⟨

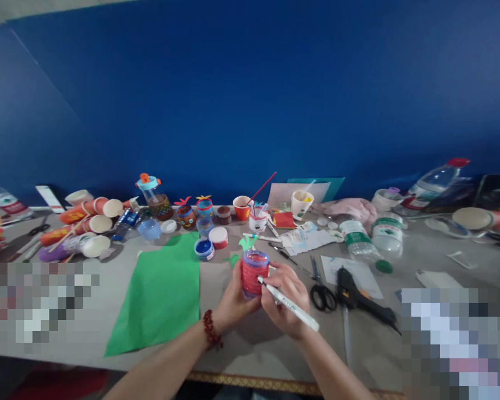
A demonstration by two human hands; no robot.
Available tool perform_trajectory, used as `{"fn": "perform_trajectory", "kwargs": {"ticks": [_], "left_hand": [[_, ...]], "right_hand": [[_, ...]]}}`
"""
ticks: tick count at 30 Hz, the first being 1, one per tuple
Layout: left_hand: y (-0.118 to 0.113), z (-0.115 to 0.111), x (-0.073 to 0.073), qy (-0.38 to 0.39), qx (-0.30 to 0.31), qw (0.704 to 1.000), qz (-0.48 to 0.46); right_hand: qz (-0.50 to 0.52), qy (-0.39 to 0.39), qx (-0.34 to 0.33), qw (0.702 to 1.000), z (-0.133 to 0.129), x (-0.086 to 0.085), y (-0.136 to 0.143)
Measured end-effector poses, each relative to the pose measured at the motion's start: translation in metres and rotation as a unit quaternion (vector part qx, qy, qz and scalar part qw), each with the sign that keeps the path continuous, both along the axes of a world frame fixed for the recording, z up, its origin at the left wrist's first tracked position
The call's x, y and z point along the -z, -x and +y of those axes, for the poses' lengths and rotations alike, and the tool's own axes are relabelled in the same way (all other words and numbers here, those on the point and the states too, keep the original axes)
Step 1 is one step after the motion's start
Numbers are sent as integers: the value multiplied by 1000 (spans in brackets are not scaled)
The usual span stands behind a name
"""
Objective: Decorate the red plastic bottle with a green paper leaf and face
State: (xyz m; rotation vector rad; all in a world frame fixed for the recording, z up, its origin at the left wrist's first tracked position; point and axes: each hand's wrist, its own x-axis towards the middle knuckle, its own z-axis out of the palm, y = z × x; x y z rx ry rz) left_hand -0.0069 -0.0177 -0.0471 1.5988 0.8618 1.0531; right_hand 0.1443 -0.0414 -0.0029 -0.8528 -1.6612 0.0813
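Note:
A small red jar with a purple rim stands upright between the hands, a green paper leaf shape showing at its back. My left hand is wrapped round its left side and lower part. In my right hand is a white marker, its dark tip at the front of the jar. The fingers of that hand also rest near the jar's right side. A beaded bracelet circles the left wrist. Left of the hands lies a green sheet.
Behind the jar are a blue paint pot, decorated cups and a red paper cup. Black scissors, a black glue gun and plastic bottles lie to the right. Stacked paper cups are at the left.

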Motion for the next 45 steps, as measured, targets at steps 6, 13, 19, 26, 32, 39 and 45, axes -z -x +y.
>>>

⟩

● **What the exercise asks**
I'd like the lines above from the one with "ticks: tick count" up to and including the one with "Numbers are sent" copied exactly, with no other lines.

● **Result**
ticks: tick count at 30 Hz, the first being 1, one per tuple
Layout: left_hand: y (-0.118 to 0.113), z (-0.115 to 0.111), x (-0.073 to 0.073), qy (-0.38 to 0.39), qx (-0.30 to 0.31), qw (0.704 to 1.000), qz (-0.48 to 0.46); right_hand: qz (-0.50 to 0.52), qy (-0.39 to 0.39), qx (-0.34 to 0.33), qw (0.702 to 1.000), z (-0.133 to 0.129), x (-0.086 to 0.085), y (-0.136 to 0.143)
Measured end-effector poses, each relative to the pose measured at the motion's start: translation in metres and rotation as a unit quaternion (vector part qx, qy, qz and scalar part qw), each with the sign that keeps the path continuous, both along the axes of a world frame fixed for the recording, z up, its origin at the left wrist's first tracked position
The call's x, y and z point along the -z, -x and +y of those axes, for the poses' lengths and rotations alike, and the tool's own axes are relabelled in the same way (all other words and numbers here, those on the point and the states too, keep the original axes)
Step 1 is one step after the motion's start
Numbers are sent as integers: the value multiplied by 1000 (spans in brackets are not scaled)

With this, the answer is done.